Adipocytes reprogram glucose metabolism in cancer cells promoting metastasis

In the tumor microenvironment, adipocytes function as an alternate fuel source for cancer cells. However, whether adipocytes influence macromolecular biosynthesis in cancer cells is unknown. Here, we systematically characterized the bi-directional interaction between primary human adipocytes and ovarian cancer (OvCa) cells using multi-platform metabolomics, imaging mass spectrometry, [13C]-glucose isotope tracing, and gene expression analysis. We report that omental tumor explants and OvCa cells co-cultured with adipocytes divert part of the glucose from glycolysis and TCA cycle towards glycerol-3-phosphate (G3P) synthesis. Normoxic HIF1α protein, stabilized by adipokines, regulate this altered flow of glucose-derived carbons in cancer cells, resulting in increased synthesis of glycerophospholipids (GPL) and triacylglycerols.
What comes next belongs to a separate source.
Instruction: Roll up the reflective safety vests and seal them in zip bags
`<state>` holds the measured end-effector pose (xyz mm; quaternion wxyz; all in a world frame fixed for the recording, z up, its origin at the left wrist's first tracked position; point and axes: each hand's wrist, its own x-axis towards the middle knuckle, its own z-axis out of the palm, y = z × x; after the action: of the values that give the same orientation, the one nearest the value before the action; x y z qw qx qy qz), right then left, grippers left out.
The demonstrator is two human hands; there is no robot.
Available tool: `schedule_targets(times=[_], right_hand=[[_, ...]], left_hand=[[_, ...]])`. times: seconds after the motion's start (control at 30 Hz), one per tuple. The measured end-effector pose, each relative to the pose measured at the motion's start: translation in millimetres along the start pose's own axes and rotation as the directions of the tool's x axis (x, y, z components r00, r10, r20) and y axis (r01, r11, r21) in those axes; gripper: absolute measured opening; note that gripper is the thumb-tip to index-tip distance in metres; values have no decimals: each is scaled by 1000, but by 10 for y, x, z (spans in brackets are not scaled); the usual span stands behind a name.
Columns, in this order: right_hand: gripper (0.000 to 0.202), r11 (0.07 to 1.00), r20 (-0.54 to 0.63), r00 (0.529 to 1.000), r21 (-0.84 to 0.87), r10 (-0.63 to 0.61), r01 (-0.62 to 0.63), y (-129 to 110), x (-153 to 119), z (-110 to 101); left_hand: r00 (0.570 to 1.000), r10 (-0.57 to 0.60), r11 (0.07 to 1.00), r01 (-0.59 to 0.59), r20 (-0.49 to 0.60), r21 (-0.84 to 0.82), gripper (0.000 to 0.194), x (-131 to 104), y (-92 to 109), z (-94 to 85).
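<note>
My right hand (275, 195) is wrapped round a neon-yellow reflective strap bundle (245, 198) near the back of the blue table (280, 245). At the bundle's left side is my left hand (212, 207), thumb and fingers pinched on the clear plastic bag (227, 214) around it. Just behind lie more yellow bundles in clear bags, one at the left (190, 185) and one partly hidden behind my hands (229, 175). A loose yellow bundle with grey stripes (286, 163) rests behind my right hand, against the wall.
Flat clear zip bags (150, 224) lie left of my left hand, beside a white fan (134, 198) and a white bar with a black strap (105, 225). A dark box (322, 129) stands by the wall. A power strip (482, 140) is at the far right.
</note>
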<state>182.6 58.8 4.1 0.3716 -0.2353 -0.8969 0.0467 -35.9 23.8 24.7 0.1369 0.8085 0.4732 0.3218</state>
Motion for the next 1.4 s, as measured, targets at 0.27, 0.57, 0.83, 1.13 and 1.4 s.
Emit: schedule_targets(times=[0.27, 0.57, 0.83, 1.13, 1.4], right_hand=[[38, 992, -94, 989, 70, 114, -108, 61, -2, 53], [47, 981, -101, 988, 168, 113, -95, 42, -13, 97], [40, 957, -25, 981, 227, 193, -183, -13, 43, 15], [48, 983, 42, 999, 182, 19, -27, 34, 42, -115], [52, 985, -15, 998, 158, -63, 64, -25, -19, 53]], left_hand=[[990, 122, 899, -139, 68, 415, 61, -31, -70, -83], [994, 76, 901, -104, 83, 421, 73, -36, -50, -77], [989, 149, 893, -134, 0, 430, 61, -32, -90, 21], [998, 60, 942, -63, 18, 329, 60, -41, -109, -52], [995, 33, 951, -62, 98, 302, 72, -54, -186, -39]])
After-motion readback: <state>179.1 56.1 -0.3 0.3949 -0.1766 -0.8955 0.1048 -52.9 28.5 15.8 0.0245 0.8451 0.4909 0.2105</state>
Blocking adipocyte-induced HIF1α expression increases lipid peroxidation levels in cancer cells and sensitizes them to ferroptosis-mediated cell death. Subsequently, the knockdown of HIF1α or G3P acyltransferase 3 (a regulatory enzyme of GPL synthesis) reduced metastasis in xenograft models of OvCa. In summary, we show that in an adipose-rich tumor microenvironment, cancer cells generate G3P as a precursor for critical membrane and signaling components, thereby promoting metastasis. Targeting biosynthetic processes specific to adipose-rich tumor microenvironments might be an effective strategy against metastasis.